Este caleidoscopio trata del día a día en la enseñanza; habla de alumnos, profesores, leyes, dificultades para poner en marcha proyectos, ceguera de la administración por no bajar al ruedo de la realidad teorizando en el mejor de los mundos posibles lo que debe ser la educación.
Compartir el dolor puede salvarnos de la locura, de bajar al infierno y permanecer sin posibilidad de salida, de encontrar en los demás el abrazo que no termina, el no estar solo en la inmensidad de una tristeza sin tregua.
El niño Mohamed ha sido asesinado; marchó a jugar como todos los días. Como todos los días sabía que no debería tardar en llegar a casa, sabía que lo esperaban sus amigos del barrio, sabía que, como todos los días, no se alejaría de casa, sabía que compartiría aventuras cotidianas, charlas con los colegas, aventuras imaginarias e historias de infancia que amenaza con despedirse de la noche a la mañana.
El niño Mohamed tenía ocho años y, como todos los días llegaría de la escuela y, tal vez, comiéndose un bocata de urgencias, saldría a la calle y, como todos los días iría a un kiosco a por unas chucherías depositadas en una bolsa de plástico y las compartiría con los chicos con los que todos los días se veían las tardes después de la escuela.
El niño Mohamed cerró la puerta de su casa, salió con la confianza de sus padres de no sospechar ningún peligro, ninguna señal de alarma, ninguna preocupación que ponerse en el alma.
El niño Mohamed tardaba en volver, el tiempo del reloj indicaba que algo no cuadraba como todos los días. Como ningún día, los padres del niño Mohamed hablarían con los vecinos, con los otros padres, con todas las personas que se toparon.
El niño Mohamed no estaba, no había dejado huellas, pistas, sitios posibles en los que podría haberse despistado.
Se organizó espontáneamente un grupo en la barriada. Tal vez los amigos del niño Mohamed formaran parte de ese grupo. Era temprano para denunciar una desaparición que podría ser debida a cualquier motivo poco alarmante
El niño Mohamed fue encontrado sin vida, en un barranco, arrojado, ocultado para no despertar sospechas a las primeras de cambio.
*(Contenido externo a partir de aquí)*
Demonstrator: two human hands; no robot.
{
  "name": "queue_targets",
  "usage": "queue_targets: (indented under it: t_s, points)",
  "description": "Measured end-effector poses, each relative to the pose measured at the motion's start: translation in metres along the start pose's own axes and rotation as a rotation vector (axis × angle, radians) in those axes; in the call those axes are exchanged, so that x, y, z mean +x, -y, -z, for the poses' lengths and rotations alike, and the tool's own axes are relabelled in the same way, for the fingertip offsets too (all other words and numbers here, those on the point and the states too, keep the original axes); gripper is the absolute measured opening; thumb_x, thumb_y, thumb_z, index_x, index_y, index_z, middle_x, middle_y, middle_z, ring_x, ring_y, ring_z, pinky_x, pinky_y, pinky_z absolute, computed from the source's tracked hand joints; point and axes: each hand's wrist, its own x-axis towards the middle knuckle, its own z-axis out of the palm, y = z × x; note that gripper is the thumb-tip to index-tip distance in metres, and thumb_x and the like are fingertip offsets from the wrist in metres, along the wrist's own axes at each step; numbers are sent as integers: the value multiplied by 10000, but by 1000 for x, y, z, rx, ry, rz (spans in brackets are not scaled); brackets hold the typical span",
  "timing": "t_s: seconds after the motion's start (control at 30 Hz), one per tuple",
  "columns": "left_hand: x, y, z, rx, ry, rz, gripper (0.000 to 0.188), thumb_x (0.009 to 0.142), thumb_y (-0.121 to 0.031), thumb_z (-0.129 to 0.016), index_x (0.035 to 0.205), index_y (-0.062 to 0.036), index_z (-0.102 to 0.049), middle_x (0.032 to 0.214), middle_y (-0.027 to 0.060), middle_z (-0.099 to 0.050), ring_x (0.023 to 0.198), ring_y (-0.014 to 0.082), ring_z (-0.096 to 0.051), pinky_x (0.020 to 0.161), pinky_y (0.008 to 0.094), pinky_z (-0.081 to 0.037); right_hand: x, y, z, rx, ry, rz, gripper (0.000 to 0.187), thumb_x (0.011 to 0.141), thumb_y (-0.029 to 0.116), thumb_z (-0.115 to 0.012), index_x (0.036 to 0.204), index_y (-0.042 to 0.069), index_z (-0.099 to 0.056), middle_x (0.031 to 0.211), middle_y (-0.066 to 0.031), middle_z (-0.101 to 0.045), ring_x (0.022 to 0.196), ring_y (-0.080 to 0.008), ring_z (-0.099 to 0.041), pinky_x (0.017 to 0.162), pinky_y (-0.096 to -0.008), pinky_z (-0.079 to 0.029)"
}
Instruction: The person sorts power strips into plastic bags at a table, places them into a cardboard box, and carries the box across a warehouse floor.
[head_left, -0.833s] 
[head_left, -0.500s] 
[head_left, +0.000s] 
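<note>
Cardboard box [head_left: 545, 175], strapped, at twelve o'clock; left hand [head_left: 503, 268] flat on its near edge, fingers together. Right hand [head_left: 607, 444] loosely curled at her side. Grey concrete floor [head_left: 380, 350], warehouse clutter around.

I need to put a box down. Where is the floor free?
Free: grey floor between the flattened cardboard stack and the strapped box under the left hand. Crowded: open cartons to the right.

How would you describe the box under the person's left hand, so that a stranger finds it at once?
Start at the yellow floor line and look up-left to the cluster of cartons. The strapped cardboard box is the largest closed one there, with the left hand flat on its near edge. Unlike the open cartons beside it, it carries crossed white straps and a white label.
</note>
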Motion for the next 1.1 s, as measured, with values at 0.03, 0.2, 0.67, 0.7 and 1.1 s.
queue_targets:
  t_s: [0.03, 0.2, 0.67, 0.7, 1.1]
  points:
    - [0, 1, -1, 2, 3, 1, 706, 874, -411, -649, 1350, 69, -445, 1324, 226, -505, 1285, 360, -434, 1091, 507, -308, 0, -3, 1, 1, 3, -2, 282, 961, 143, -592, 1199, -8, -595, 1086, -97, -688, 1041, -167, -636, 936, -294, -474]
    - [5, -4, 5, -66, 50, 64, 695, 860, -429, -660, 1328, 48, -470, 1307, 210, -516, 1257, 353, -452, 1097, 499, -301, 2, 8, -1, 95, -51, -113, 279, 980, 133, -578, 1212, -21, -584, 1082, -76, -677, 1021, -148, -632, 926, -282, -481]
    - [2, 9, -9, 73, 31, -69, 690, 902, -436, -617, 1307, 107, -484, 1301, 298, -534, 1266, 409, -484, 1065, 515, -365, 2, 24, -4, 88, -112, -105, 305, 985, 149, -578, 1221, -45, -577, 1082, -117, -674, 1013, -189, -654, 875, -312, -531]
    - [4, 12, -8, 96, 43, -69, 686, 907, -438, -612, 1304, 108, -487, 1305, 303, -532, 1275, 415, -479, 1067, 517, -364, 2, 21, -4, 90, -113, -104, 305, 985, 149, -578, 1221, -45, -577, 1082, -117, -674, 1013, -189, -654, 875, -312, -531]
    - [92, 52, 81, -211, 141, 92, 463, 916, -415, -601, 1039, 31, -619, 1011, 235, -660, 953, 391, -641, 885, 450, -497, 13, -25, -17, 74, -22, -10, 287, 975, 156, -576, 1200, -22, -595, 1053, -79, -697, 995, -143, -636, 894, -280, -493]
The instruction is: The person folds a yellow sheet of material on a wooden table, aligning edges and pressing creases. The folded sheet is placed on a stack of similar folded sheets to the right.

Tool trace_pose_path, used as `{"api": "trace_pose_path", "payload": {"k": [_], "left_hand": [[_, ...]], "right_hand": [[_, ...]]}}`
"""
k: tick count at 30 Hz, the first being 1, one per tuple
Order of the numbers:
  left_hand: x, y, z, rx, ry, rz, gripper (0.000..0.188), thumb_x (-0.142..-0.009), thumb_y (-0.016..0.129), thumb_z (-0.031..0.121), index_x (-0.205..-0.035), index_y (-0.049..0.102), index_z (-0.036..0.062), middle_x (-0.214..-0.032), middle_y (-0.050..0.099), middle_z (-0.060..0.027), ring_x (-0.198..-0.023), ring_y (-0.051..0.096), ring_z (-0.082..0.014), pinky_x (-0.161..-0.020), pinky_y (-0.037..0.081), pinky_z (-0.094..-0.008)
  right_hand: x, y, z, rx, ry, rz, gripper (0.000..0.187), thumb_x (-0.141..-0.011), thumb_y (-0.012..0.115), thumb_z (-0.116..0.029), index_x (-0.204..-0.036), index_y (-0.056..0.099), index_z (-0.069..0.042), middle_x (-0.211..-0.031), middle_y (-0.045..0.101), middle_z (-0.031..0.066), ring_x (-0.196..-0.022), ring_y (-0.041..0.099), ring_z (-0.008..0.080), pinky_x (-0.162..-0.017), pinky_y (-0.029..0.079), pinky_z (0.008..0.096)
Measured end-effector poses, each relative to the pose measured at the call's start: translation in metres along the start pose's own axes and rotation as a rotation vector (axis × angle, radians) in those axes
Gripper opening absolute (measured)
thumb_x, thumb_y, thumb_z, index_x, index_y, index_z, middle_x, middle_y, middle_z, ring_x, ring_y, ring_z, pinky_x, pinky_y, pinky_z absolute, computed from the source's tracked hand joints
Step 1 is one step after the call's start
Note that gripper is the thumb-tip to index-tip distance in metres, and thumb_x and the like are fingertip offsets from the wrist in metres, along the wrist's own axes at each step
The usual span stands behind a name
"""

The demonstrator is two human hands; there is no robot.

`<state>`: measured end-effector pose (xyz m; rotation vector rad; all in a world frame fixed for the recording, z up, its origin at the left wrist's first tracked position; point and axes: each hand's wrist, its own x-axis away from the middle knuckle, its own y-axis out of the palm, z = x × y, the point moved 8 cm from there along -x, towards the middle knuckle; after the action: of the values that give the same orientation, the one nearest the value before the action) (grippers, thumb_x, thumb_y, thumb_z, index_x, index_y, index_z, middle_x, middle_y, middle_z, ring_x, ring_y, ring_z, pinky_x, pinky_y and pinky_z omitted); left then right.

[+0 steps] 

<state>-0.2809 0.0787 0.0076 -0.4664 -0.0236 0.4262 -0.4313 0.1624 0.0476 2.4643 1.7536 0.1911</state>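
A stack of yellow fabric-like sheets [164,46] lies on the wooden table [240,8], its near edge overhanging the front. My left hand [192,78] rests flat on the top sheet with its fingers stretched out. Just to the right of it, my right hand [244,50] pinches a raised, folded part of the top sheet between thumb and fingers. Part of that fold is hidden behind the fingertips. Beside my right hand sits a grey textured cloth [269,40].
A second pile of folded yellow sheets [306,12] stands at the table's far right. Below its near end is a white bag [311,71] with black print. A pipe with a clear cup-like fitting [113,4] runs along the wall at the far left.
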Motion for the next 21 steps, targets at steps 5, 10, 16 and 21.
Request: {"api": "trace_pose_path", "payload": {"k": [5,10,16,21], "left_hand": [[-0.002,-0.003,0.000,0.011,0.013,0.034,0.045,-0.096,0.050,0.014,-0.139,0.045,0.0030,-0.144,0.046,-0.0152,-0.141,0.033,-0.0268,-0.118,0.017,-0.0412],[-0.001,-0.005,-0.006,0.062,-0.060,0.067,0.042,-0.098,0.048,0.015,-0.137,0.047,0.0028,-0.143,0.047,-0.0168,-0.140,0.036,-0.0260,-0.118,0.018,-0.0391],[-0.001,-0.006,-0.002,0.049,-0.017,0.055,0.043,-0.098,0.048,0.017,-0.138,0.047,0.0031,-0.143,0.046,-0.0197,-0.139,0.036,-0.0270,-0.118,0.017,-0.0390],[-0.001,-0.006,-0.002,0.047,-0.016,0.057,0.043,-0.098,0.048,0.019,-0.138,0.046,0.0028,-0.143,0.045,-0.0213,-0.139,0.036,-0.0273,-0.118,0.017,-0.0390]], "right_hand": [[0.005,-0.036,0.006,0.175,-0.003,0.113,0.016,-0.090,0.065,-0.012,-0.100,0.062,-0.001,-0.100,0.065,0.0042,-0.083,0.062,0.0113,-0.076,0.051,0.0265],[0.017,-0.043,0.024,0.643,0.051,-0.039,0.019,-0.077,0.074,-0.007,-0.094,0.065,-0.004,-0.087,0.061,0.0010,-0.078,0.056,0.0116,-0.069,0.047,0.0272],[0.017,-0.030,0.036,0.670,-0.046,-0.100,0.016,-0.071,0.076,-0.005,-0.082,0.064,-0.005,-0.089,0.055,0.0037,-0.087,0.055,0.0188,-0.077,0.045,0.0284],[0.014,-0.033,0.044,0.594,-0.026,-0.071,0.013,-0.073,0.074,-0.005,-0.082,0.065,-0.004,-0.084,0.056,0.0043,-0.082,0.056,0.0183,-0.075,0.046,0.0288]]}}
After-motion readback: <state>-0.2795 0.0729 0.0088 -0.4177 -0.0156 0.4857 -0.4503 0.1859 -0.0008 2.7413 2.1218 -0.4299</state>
Luego la ambulancia, la policía, el juez, algún testigo de alguien que se percató de una persona ajena al entorno.
El niño Mohamed fue asesinado; así dictaminó la autopsia.
El niño Mohamed no pudo gritar ayuda, no pudo correr, no pudo escaparse, no pudo, no pudo, no pudo de ninguna manera.
El niño Mohamed era un niño, un hijo, un alumno que habitaba en la edad de la inocencia.
Ceuta acompañó al niño Mohamed a la mezquita, al cementerio. En un silencio atronador y con lágrimas furtivas; el niño Mohamed marchó al consuelo de un paraíso, a los brazos abiertos de Dios. Así sería, pues de otra manera los padres habrían muerto con el niño Mohamed.
La enseñanza se paró en los colegios, en los institutos, en las instituciones de la ciudad. Los sesenta segundos, los sesenta, esos interminables sesenta segundos que no terminaban nunca pues el niño Mohamed aparecía en nuestros ojos cerrados.
Los monstruos nos visitan de cuando en cuando: no los vemos, aunque hablemos con ellos, tomemos un té con ellos. Son invisibles y pasan desapercibidos.
Nuestro pueblo, el cielo de Ceuta, la mujer dormida, el azul del Atlántico, el levante y el poniente, el Hacho, el Chorrillo, Calamocarro... Lloran al Niño Mohamed. Oímos en el crepitar de las olas al niño Mohamed que se va marchando, alejando con una voz ténue.
La perla del Mediterráneo ha dejado de billar.
Siempre habrá un niño Mohamed en cada uno de nosotros, y el niño Mohamed nos recordará que debemos proteger a todos los niños Mohamed que juegan con la alegría de saberse invulnerables.